*** Source material

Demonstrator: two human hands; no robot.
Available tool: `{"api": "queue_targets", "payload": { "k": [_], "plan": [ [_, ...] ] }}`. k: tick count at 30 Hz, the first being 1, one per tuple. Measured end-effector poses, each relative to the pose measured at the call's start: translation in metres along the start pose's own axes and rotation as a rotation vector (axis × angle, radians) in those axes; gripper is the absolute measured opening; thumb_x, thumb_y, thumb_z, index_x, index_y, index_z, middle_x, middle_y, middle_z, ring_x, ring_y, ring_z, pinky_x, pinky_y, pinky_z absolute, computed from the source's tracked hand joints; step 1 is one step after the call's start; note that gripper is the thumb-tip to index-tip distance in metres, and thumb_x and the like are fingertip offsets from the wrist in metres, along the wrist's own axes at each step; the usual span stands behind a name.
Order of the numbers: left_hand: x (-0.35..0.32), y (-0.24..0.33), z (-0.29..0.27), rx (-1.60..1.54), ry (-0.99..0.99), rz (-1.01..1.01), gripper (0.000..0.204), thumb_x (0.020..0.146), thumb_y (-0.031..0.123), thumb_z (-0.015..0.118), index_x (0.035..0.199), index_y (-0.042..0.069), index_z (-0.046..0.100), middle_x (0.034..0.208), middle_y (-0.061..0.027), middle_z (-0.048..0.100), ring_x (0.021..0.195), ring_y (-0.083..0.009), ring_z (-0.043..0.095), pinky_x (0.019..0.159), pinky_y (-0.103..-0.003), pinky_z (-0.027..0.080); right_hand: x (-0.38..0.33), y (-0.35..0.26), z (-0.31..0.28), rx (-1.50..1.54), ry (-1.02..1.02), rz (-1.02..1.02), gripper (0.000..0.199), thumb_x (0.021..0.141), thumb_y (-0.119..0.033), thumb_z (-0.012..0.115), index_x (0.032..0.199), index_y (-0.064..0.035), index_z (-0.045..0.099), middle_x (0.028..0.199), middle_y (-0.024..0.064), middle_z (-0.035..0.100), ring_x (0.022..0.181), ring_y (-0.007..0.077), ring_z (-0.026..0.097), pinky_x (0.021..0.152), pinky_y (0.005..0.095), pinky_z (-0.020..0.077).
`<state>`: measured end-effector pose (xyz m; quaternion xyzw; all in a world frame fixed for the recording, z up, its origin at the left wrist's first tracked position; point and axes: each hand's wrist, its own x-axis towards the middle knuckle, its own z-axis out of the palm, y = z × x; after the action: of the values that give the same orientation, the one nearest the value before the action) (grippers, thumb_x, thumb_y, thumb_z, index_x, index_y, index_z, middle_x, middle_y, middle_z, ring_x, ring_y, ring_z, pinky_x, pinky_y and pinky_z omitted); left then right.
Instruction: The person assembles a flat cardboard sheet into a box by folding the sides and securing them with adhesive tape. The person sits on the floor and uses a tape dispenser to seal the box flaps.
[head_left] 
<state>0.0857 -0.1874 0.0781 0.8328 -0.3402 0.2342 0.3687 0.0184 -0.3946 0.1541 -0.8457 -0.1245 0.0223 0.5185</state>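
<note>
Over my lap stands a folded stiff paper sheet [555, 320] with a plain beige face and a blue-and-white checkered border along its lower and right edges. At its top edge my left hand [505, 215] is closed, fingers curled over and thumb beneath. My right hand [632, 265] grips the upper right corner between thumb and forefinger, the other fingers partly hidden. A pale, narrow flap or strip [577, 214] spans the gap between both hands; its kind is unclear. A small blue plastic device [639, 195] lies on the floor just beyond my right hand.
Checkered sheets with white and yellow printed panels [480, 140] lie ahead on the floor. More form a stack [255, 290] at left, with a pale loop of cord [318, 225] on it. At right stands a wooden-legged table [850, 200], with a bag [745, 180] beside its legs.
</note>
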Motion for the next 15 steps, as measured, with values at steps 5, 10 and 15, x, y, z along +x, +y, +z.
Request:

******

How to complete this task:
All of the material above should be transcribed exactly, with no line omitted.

Task output:
Demonstrator: two human hands; no robot.
Available tool: `{"api": "queue_targets", "payload": { "k": [_], "plan": [ [_, ...] ] }}`. k: tick count at 30 Hz, the first being 1, one per tuple. Measured end-effector poses, each relative to the pose measured at the call's start: translation in metres along the start pose's own axes and rotation as a rotation vector (axis × angle, radians) in those axes; gripper is the absolute measured opening; thumb_x, thumb_y, thumb_z, index_x, index_y, index_z, middle_x, middle_y, middle_z, ring_x, ring_y, ring_z, pinky_x, pinky_y, pinky_z absolute, computed from the source's tracked hand joints; step 1 is one step after the call's start; note that gripper is the thumb-tip to index-tip distance in metres, and thumb_x and the like are fingertip offsets from the wrist in metres, along the wrist's own axes at each step; the usual span stands behind a name.
Order of the numbers: left_hand: x (-0.35..0.32), y (-0.24..0.33), z (-0.29..0.27), rx (-1.60..1.54), ry (-0.99..0.99), rz (-1.01..1.01), gripper (0.000..0.204), thumb_x (0.020..0.146), thumb_y (-0.031..0.123), thumb_z (-0.015..0.118), index_x (0.035..0.199), index_y (-0.042..0.069), index_z (-0.046..0.100), middle_x (0.034..0.208), middle_y (-0.061..0.027), middle_z (-0.048..0.100), ring_x (0.021..0.195), ring_y (-0.083..0.009), ring_z (-0.043..0.095), pinky_x (0.019..0.159), pinky_y (-0.103..-0.003), pinky_z (-0.027..0.080); right_hand: x (-0.38..0.33), y (-0.35..0.26), z (-0.31..0.28), rx (-1.50..1.54), ry (-1.02..1.02), rz (-1.02..1.02), gripper (0.000..0.199), thumb_x (0.021..0.141), thumb_y (-0.119..0.033), thumb_z (-0.012..0.115), index_x (0.032..0.199), index_y (-0.064..0.035), index_z (-0.045..0.099), middle_x (0.028..0.199), middle_y (-0.024..0.064), middle_z (-0.035..0.100), ring_x (0.022..0.181), ring_y (-0.007..0.077), ring_z (-0.026..0.097), pinky_x (0.021..0.152), pinky_y (0.005..0.095), pinky_z (-0.020..0.077).
`<state>`: measured end-effector pose (xyz m; quaternion xyzw; all in a world frame fixed for the recording, z up, its origin at the left wrist's first tracked position; point and axes: each hand's wrist, its own x-axis towards the middle knuckle, its own z-axis out of the palm, y = z × x; after the action: of the values that give the same orientation, the one nearest the value before the action) (grippers, thumb_x, thumb_y, thumb_z, index_x, index_y, index_z, middle_x, middle_y, middle_z, ring_x, ring_y, ring_z, pinky_x, pinky_y and pinky_z omitted); left then right.
Instruction: The person assembles a flat cardboard sheet into a box by folding the sides and securing them with adhesive tape. The person sits on the floor and uses a tape dispenser to seal the box flaps.
[head_left] 
<state>0.0857 -0.1874 0.0781 0.8328 -0.3402 0.2342 0.3687 0.0184 -0.3946 0.1541 -0.8457 -0.1245 0.0223 0.5185</state>
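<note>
Over my lap stands a folded stiff paper sheet [555, 320] with a plain beige face and a blue-and-white checkered border along its lower and right edges. At its top edge my left hand [505, 215] is closed, fingers curled over and thumb beneath. My right hand [632, 265] grips the upper right corner between thumb and forefinger, the other fingers partly hidden. A pale, narrow flap or strip [577, 214] spans the gap between both hands; its kind is unclear. A small blue plastic device [639, 195] lies on the floor just beyond my right hand.
Checkered sheets with white and yellow printed panels [480, 140] lie ahead on the floor. More form a stack [255, 290] at left, with a pale loop of cord [318, 225] on it. At right stands a wooden-legged table [850, 200], with a bag [745, 180] beside its legs.
</note>
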Motion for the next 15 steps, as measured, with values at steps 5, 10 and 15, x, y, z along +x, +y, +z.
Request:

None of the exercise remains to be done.